§ **What is being asked**
The complete listing, repeated precisely, must form the answer.

──────── Collected material

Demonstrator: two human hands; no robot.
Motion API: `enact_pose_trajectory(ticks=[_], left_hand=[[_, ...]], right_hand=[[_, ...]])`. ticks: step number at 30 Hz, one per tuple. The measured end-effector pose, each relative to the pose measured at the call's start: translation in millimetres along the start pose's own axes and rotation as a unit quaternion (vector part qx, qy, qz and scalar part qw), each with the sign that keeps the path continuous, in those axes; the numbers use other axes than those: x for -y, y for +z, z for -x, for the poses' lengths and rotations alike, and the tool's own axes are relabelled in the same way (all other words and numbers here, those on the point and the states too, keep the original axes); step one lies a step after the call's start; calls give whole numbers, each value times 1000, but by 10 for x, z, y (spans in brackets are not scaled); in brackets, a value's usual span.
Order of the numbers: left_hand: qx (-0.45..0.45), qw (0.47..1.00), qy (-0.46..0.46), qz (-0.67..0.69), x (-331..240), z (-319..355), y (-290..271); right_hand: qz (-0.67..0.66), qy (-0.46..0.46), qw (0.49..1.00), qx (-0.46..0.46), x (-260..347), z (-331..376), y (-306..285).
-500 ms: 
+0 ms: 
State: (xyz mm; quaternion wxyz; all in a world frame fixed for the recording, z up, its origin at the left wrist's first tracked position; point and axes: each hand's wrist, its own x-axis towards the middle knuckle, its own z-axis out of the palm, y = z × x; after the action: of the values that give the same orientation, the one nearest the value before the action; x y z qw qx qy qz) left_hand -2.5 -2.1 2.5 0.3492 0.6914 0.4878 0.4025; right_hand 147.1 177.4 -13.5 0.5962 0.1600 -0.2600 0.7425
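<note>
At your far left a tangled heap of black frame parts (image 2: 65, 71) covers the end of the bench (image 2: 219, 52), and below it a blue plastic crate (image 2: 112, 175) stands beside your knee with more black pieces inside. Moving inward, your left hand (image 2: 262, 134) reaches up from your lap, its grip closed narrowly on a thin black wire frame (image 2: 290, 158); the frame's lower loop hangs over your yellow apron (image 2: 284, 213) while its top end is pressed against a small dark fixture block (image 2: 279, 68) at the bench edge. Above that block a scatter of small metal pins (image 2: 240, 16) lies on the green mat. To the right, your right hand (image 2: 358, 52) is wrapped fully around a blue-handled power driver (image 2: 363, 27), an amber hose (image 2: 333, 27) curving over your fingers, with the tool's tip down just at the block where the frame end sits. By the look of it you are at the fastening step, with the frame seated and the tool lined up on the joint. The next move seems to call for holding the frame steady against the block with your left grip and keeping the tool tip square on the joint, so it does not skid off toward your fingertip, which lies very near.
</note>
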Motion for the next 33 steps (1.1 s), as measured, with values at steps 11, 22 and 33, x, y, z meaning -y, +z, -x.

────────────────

§ **Answer to this exercise**
Demonstrator: two human hands; no robot.
Motion API: `enact_pose_trajectory(ticks=[_], left_hand=[[_, ...]], right_hand=[[_, ...]])`. ticks: step number at 30 Hz, one per tuple. The measured end-effector pose, each relative to the pose measured at the call's start: translation in millimetres along the start pose's own axes and rotation as a unit quaternion (vector part qx, qy, qz and scalar part qw), each with the sign that keeps the path continuous, in those axes; the numbers use other axes than those: x for -y, y for +z, z for -x, for the poses' lengths and rotations alike, and the tool's own axes are relabelled in the same way (all other words and numbers here, those on the point and the states too, keep the original axes); step one lies a step after the call's start; calls give whole numbers, each value times 1000, but by 10 for x, z, y (spans in brackets are not scaled); in brackets, a value's usual span.
Order of the numbers: left_hand: qx (-0.45..0.45), qw (0.47..1.00), qy (-0.46..0.46), qz (-0.67..0.69), x (-331..240), z (-319..355), y (-290..271); right_hand: qz (-0.67..0.66), qy (-0.46..0.46), qw (0.49..1.00), qx (-0.46..0.46), x (-260..347), z (-331..376), y (-306..285).
-500 ms: 
+0 ms: 
State: (xyz mm; quaternion wxyz; all in a world frame fixed for the recording, z up, its origin at the left wrist's first tracked position; point and axes: each hand's wrist, its own x-axis towards the middle knuckle, its own z-axis out of the palm, y = z × x; after the action: of the values that give the same orientation, the one nearest the value before the action; x y z qw qx qy qz) left_hand -2.5 -2.1 2.5 0.3492 0.6914 0.4878 0.4025; right_hand 147.1 177.4 -13.5 0.5962 0.1600 -0.2600 0.7425
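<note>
At your far left a tangled heap of black frame parts (image 2: 65, 71) covers the end of the bench (image 2: 219, 52), and below it a blue plastic crate (image 2: 112, 175) stands beside your knee with more black pieces inside. Moving inward, your left hand (image 2: 262, 134) reaches up from your lap, its grip closed narrowly on a thin black wire frame (image 2: 290, 158); the frame's lower loop hangs over your yellow apron (image 2: 284, 213) while its top end is pressed against a small dark fixture block (image 2: 279, 68) at the bench edge. Above that block a scatter of small metal pins (image 2: 240, 16) lies on the green mat. To the right, your right hand (image 2: 358, 52) is wrapped fully around a blue-handled power driver (image 2: 363, 27), an amber hose (image 2: 333, 27) curving over your fingers, with the tool's tip down just at the block where the frame end sits. By the look of it you are at the fastening step, with the frame seated and the tool lined up on the joint. The next move seems to call for holding the frame steady against the block with your left grip and keeping the tool tip square on the joint, so it does not skid off toward your fingertip, which lies very near.
</note>
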Motion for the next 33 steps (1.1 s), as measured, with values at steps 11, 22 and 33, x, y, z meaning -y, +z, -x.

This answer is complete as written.